With the material below, print exactly the lines between the line holding "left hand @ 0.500" and the line holding "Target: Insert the", inclusive. Add nothing else.
========================================================================
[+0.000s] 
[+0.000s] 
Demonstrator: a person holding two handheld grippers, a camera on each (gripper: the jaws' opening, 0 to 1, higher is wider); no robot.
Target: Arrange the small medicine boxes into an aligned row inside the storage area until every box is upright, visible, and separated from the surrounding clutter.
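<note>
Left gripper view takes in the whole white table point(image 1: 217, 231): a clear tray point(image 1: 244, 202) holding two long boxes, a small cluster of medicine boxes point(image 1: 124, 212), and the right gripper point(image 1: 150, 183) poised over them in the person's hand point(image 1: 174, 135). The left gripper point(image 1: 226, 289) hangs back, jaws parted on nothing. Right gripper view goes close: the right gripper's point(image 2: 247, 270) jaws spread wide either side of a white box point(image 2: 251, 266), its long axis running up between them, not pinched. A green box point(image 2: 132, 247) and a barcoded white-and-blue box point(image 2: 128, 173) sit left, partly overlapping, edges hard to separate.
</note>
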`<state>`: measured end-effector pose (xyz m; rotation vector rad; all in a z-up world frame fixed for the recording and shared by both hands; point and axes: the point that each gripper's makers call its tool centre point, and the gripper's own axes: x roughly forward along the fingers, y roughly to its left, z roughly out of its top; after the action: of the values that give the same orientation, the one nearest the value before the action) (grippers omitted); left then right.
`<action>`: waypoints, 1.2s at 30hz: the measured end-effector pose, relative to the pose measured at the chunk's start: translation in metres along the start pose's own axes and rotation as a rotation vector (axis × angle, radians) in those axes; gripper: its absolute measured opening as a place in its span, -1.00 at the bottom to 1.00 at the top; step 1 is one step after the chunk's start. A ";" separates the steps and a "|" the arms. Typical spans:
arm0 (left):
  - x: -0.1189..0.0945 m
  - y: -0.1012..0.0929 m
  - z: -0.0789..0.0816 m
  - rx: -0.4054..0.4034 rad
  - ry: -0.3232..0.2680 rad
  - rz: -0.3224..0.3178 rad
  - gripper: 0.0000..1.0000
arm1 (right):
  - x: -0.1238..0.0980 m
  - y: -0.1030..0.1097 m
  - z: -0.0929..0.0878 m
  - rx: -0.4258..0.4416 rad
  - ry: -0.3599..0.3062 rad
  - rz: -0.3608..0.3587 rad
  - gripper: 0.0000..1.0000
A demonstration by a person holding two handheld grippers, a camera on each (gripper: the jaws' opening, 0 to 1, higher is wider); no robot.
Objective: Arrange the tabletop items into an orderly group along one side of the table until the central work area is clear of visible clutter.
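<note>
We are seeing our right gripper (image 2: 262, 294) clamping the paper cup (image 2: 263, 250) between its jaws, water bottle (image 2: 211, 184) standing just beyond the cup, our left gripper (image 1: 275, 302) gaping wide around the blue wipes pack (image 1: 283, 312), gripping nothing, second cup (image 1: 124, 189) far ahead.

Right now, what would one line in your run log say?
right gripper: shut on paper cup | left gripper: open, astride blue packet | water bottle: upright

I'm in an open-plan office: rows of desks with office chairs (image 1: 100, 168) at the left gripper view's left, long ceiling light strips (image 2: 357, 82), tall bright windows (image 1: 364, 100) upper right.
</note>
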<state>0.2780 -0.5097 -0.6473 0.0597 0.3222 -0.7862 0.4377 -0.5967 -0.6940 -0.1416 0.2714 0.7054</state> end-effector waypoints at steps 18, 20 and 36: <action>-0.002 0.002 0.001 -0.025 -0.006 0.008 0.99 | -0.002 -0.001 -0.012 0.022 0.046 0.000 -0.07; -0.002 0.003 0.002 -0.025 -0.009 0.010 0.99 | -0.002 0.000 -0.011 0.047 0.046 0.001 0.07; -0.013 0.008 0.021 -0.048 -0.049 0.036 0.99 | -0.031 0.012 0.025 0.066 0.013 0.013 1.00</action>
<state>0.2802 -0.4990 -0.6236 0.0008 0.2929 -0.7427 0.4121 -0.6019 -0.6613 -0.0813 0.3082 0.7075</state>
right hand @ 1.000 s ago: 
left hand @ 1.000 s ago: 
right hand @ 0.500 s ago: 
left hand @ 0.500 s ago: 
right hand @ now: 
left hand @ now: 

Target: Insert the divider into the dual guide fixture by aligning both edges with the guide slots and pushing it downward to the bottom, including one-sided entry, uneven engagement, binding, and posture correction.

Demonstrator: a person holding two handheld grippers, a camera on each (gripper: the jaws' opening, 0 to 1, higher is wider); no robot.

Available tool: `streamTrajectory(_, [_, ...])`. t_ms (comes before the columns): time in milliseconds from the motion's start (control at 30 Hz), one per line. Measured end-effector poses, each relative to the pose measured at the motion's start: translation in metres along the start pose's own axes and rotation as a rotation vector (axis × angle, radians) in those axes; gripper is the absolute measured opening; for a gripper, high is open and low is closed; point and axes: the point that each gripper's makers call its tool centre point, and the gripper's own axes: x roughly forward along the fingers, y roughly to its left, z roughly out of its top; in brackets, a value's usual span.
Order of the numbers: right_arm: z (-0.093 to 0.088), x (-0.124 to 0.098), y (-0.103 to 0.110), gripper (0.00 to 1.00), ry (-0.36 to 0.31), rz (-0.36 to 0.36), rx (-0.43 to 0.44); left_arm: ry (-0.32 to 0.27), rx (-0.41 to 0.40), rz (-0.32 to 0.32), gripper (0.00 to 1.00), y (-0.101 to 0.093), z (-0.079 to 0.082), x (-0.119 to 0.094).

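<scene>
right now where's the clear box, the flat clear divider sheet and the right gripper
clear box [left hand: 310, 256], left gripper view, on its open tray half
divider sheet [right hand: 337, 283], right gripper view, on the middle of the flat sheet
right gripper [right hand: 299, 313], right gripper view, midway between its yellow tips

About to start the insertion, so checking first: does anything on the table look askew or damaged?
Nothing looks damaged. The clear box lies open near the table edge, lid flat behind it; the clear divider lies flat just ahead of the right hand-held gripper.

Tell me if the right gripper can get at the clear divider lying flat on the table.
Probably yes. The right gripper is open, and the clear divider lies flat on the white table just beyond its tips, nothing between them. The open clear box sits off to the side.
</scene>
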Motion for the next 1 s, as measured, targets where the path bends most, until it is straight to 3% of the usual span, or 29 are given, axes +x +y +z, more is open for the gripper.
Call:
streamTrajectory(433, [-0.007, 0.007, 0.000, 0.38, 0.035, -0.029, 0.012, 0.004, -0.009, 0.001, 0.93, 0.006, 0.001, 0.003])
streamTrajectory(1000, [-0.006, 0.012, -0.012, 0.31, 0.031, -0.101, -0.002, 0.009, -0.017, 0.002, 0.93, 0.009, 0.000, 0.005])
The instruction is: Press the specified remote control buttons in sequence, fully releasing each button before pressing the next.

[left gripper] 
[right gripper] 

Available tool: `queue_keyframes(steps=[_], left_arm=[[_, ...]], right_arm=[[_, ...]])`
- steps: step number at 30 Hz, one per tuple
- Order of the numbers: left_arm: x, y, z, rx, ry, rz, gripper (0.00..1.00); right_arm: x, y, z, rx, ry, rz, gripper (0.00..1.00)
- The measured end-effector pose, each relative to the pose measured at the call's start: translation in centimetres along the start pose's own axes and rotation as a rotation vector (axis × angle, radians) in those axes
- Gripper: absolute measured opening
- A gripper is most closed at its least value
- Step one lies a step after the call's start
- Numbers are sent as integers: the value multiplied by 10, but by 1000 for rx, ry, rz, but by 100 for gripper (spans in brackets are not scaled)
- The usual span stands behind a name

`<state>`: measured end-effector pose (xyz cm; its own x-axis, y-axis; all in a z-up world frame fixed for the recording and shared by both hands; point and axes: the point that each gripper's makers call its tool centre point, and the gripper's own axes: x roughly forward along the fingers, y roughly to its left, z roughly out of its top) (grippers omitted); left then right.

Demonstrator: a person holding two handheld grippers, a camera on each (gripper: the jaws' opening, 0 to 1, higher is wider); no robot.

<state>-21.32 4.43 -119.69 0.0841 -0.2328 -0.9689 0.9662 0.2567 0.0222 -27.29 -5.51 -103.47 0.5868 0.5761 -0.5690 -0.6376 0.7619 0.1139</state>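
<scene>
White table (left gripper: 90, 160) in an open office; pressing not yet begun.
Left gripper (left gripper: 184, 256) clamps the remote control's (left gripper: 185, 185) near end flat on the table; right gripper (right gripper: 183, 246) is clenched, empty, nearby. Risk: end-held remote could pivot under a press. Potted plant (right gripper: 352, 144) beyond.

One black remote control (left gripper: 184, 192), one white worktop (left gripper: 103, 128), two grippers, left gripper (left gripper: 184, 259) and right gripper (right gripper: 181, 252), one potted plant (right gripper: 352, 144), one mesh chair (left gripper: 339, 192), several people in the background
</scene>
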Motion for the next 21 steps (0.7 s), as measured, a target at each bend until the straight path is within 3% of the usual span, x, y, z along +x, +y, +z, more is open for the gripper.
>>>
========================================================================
▶ Answer section
left hand @ 0.500 s ago: 
right hand @ now: 
left hand @ now: 

Target: Insert the divider into the dual guide fixture by aligning both edges with the guide slots and pushing it downward to the bottom, including one-sided entry, uneven engagement, binding, and posture correction.

The exercise contains nothing more.